What could go wrong?
Cronkite pulled Bonn from nearly all other CBS duties for eight weeks so he could investigate environmental degradation. He wanted a whole new regular series on the CBS Evening News—inspired by Silent Spring, the philosophy of René Dubos, and those amazing photos of Earth taken by the Apollo 8 astronauts. The CBS Evening News segments were to be called “Can the World Be Saved?” “We wanted to grapple first with air pollution, the unbreathable air,” Bonn recalled. “But then we wanted to deal with the primary underlying problem, which was overpopulation.”
So, eugenics, then. And then a quick detour into global cooling. As Julia Seymour writes today at NewsBusters, “And That’s the Way It Was: In 1972, Cronkite Warned of ‘New Ice Age:’”
The late Cronkite is considered a “legendary journalist” and a pioneer in the field, which is why Marc Morano, publisher of Climate Depot, said this footage was so important. Morano is a former staff member of U.S. Senate Environment & Public Works Committee and producer of the upcoming global warming documentary Climate Hustle, set for release later in 2015.
“Global warming activists have claimed for years that the 1970s global cooling scare never existed. They have tried to erase the inconvenient history which ironically blamed extreme weather like tornadoes, droughts, record cold and blizzards on global cooling,” said Morano.
Morano told MRC Business, “But now — unearthed from bowels of media archives — comes none other than Walter Cronkite reporting on fears of a coming ice age in 1972. Having Cronkite’s image and face discussing global cooling fears reveals the fickleness of the climate change claims.”

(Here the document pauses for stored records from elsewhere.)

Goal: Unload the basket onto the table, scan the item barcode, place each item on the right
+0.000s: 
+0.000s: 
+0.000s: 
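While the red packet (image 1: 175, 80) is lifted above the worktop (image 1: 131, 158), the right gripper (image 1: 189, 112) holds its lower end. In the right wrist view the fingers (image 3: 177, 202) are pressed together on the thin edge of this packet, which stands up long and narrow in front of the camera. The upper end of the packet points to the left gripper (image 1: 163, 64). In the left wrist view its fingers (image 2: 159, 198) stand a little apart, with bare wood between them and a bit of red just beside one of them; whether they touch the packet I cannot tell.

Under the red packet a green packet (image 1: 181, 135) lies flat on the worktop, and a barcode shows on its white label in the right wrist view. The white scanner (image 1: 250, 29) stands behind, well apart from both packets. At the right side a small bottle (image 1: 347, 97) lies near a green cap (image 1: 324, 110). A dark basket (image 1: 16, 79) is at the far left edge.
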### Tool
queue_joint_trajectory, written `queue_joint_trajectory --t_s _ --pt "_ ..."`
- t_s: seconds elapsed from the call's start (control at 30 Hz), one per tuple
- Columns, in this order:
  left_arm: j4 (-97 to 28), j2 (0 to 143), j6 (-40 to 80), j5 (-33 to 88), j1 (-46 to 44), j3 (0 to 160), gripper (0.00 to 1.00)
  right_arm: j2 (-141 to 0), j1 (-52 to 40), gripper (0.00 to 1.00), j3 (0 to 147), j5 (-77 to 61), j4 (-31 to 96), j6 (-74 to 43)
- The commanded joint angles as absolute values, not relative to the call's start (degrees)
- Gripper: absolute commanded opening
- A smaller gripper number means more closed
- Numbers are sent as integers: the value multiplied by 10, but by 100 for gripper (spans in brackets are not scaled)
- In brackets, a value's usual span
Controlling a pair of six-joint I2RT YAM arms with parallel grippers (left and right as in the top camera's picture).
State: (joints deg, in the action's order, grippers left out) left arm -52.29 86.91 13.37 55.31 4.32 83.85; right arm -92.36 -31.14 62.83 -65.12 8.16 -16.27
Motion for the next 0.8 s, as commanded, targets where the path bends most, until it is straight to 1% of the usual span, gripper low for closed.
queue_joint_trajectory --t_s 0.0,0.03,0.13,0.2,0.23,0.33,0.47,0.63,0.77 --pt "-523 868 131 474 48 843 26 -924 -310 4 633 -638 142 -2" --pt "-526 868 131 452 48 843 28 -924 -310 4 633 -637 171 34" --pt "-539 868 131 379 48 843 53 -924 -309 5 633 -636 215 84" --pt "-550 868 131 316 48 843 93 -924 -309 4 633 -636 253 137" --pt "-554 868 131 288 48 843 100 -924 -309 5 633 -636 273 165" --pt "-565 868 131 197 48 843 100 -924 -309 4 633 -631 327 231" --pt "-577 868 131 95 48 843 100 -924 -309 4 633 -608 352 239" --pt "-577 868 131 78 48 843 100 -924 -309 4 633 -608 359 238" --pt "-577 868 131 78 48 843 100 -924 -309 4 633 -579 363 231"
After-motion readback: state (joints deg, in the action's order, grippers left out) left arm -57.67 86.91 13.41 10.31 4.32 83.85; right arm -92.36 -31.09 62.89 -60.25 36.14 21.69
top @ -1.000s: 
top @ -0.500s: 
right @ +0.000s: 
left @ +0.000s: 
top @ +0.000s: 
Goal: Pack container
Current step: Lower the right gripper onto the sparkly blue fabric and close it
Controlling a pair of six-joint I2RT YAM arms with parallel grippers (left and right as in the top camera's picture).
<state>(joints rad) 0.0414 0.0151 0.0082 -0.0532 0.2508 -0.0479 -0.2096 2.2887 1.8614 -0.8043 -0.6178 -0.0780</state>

“Climate fear promoters switched effortlessly from global cooling fears in the 1970s to global warming fears in the 1980s. In the present day, the phrase ‘global warming’ has lost favor in favor of ‘climate change’ or ‘global climate disruption’ or even ‘global weirding,’ Morano added. “’Settled science’ has never seemed so unsettled.”
By the way, let’s end with this inadvertently telling paragraph from Brinkley (his book, meant to celebrate Cronkite, raised many questions about the man who spent much of his career posing as Mr. Objective):
In January 1970, the promise of a new environmentalism brought about the end of [Cronkite’s future-themed series] The Twenty-First Century (which had succeeded The Twentieth Century in June 1967). No longer would Cronkite tolerate Union Carbide (a major polluter) as a sponsor. The Texas-based Fortune 500 company was the enemy of “Earthrise,” he told Bonn. At Cronkite’s insistence, CBS canceled The Twenty-First Century to coincide with the debut of the “Can the World Be Saved?” segments.
Yes, the crank science of the 1970s brought an end to the heroic phase of Kennedy and Johnson’s space program and its dalliance with embracing the 21st century a few decades early. And along with the collapse of the Great Society, which disillusioned the left when it tried to be all things to all voters, the optimism of the postwar 1950s and the first half of the 1960s would fade away, replaced by a grim nihilistic permanent malaise.
Exit question: Scott Pelley, the current incarnation of Cronkite on CBS has publicly likened those who question the “settled science” of global warming to Holocaust deniers, asking, “If I do an interview with Elie Wiesel, am I required as a journalist to find a Holocaust denier?”
What would he say if he ran into the 1972 iteration of Walter Cronkite?